1. When my dad says he took the bar exam, that does not mean he was training to be a really awesome bar tender.
2. People will come and go, but sour candy…that stuff’s forever. Literally. I think it’s radioactive, and I mean that in the best possible way.
3. I do not want to be a marine biologist, because it requires you to actually understand biology. I just really wanted to play with whales, but apparently that’s too much to ask.
4. I tan less than redheads.
5. eHarmony has nothing to do with musical talent.
6. The Watergate scandal did not involve a dam that cheated on its wife.
7. Even when you put boards over your snake’s cage to hold the lid on, your older (and supposedly smarter) sister will take the lid off and let the snake escape. You will never find said snake.

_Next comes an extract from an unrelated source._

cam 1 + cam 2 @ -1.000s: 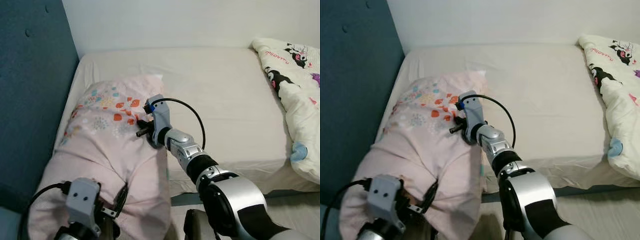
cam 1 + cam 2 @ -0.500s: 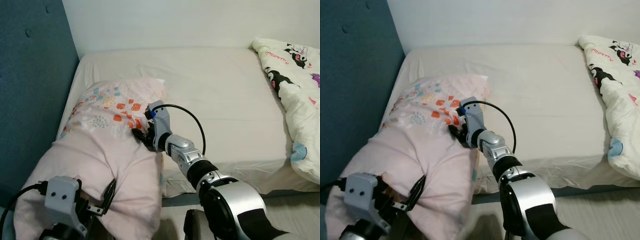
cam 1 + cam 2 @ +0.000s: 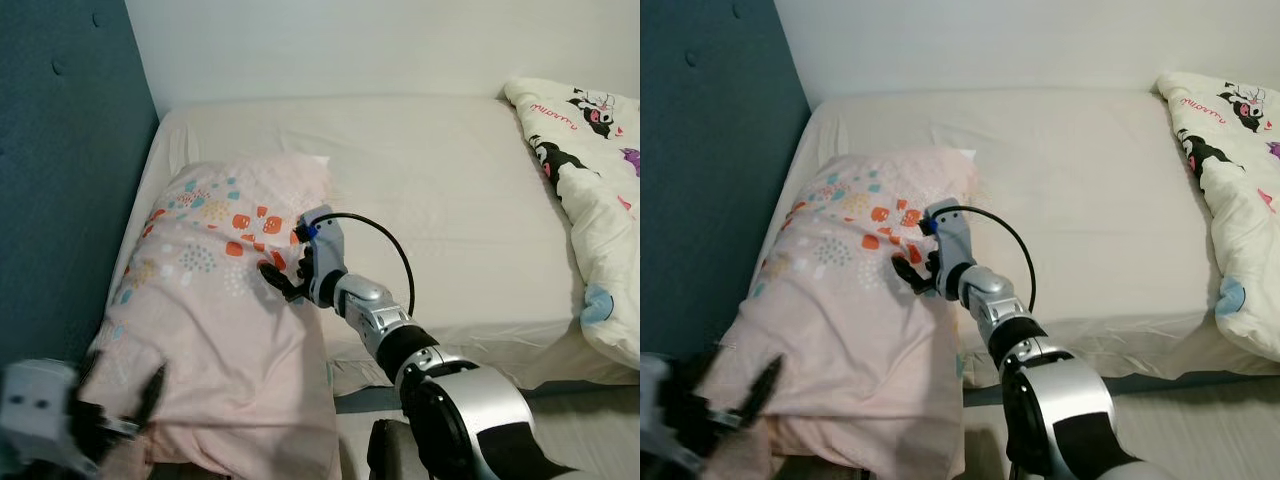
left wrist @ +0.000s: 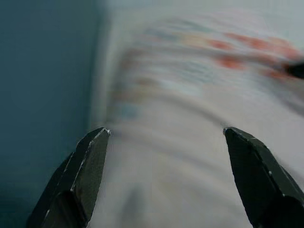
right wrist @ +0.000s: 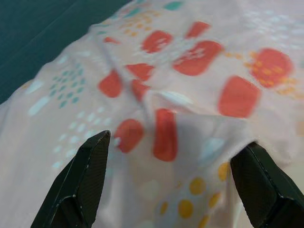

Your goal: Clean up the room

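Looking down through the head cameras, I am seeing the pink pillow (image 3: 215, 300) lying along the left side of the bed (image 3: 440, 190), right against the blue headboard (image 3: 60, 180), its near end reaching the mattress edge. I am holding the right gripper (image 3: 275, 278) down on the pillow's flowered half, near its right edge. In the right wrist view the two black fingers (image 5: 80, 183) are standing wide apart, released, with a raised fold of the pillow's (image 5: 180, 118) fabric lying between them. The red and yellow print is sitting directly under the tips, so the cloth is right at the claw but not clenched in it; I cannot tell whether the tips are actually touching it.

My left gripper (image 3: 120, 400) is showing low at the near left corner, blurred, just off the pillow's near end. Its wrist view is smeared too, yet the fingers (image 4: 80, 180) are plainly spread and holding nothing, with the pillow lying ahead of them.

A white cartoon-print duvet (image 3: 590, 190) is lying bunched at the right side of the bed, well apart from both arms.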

8. Do not say, “Dad, dear God, we’re all gonna die.” Dad is a good driver. Dad will not get us in an accident. If Dad does get us in an accident, it will not inevitably result in death.
9. 90’s TV is really awesome and is sometimes more theraputic (and less guilt-inducing) than chocolate.
10. If the vegetable oil smells like fish, that cake (which took an hour to make) will taste disgusting. Always smell the vegetable oil first.
11. I probably don’t have as convincing of a British accent as I once thought.
12. No matter how cool you think you’ll be once you have braces….well, you won’t. You’ll just look silly. Exibit A: Me in 7th grade.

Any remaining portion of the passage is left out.